**TASK PROMPT**
Copy exactly the stretch of data below from the line with "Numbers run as" through the line with "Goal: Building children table", including both of those lines.

**RECORDED INFORMATION**
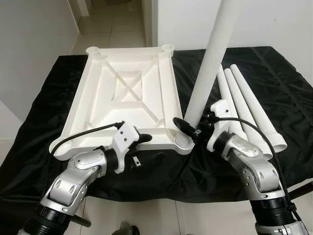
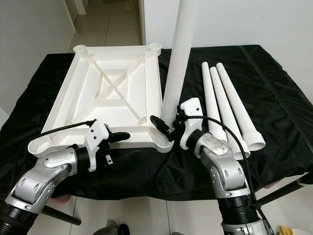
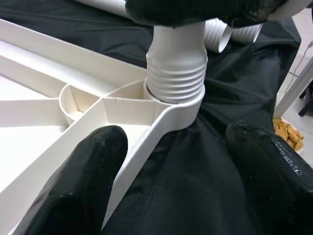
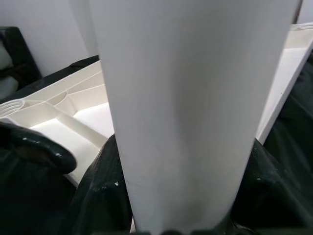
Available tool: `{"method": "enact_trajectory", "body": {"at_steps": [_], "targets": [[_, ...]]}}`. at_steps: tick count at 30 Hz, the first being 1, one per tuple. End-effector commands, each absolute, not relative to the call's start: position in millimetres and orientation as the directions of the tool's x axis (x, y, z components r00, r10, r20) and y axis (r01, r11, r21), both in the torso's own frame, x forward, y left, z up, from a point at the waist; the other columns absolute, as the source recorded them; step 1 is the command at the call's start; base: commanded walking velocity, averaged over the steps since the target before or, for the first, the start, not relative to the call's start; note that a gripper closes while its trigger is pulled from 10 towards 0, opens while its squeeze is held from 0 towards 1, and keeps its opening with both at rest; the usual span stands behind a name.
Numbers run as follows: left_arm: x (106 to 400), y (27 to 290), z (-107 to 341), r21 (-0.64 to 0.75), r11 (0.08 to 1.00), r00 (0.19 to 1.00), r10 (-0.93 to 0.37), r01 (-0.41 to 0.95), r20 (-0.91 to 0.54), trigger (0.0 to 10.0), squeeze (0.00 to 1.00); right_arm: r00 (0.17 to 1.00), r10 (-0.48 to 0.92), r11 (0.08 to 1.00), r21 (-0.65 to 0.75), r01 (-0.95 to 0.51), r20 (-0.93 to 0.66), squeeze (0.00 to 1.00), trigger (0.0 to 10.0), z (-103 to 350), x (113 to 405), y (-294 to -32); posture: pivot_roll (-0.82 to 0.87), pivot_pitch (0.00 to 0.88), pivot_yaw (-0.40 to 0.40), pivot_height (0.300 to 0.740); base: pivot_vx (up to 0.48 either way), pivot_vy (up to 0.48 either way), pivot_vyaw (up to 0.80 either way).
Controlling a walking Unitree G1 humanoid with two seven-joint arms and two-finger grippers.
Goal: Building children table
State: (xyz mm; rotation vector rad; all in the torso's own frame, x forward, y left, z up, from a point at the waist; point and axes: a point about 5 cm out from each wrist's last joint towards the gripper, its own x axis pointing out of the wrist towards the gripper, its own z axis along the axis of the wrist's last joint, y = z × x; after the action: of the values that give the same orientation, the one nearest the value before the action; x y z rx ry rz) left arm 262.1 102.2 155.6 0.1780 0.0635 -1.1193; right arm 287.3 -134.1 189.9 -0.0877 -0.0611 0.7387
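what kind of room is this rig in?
Likely a home room or hallway used as an assembly spot: tiled floor, plain white walls, and a black cloth-covered table holding an upturned white plastic tabletop and loose legs.

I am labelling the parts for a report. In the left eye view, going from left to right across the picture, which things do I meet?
Left pincer → upside-down white tabletop → upright white leg held by the right pincer at the near right corner socket → three loose white legs lying on the black cloth.
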Motion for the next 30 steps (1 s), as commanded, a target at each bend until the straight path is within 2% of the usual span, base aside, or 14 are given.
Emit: {"method": "enact_trajectory", "body": {"at_steps": [1, 12, 20, 30], "targets": [[261.6, 103.0, 155.7, 0.111, 0.431, 0.444, -0.883, 0.895, -0.15, 10.0, 0.0, 0.722, 0.692, 0.718, -0.077, -0.691, -0.026, 0.0, 10.0, 180.3, 283.7, -132.8, -0.08, 0.086, 0.05, 0.74, 0.0, 0.0, 0.0], [260.0, 103.0, 154.6, 0.11, 0.434, 0.447, -0.881, 0.894, -0.155, 10.0, 0.0, 0.751, 0.659, 0.745, -0.109, -0.658, -0.032, 0.0, 10.0, 172.1, 286.7, -127.2, -0.07, 0.086, 0.046, 0.74, 0.0, 0.0, 0.0], [259.0, 104.2, 154.9, 0.108, 0.438, 0.45, -0.88, 0.893, -0.154, 10.0, 0.0, 0.741, 0.671, 0.722, -0.202, -0.662, -0.032, 0.0, 10.0, 170.5, 283.7, -118.8, -0.07, 0.083, 0.048, 0.74, 0.0, 0.0, 0.0], [258.4, 104.6, 156.4, 0.106, 0.436, 0.448, -0.881, 0.894, -0.154, 10.0, 0.0, 0.716, 0.698, 0.692, -0.229, -0.684, -0.029, 0.0, 10.0, 168.8, 282.0, -111.2, -0.07, 0.082, 0.048, 0.74, 0.0, 0.0, 0.0]]}}
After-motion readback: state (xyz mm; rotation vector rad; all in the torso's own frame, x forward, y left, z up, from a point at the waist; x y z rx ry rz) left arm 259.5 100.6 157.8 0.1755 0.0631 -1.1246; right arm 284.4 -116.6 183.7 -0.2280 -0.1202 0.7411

**EXPECTED ANSWER**
Numbers run as follows: left_arm: x (106 to 400), y (27 to 290), z (-107 to 341), r21 (-0.64 to 0.75), r11 (0.08 to 1.00), r00 (0.19 to 1.00), r10 (-0.93 to 0.37), r01 (-0.41 to 0.95), r20 (-0.91 to 0.54), trigger (0.0 to 10.0), squeeze (0.00 to 1.00); right_arm: r00 (0.17 to 1.00), r10 (-0.48 to 0.92), r11 (0.08 to 1.00), r21 (-0.65 to 0.75), r01 (-0.95 to 0.51), r20 (-0.93 to 0.66), squeeze (0.00 to 1.00), trigger (0.0 to 10.0), z (-103 to 350), x (113 to 405), y (-294 to -32); posture: pivot_roll (-0.82 to 0.87), pivot_pitch (0.00 to 0.88), pivot_yaw (-0.40 to 0.40), pivot_height (0.300 to 0.740); base: pivot_vx (up to 0.48 either way), pivot_vy (up to 0.48 either way), pivot_vyaw (up to 0.80 either way).
Controlling a walking Unitree G1 humanoid with two seven-joint arms and two-finger grippers.
Goal: Building children table

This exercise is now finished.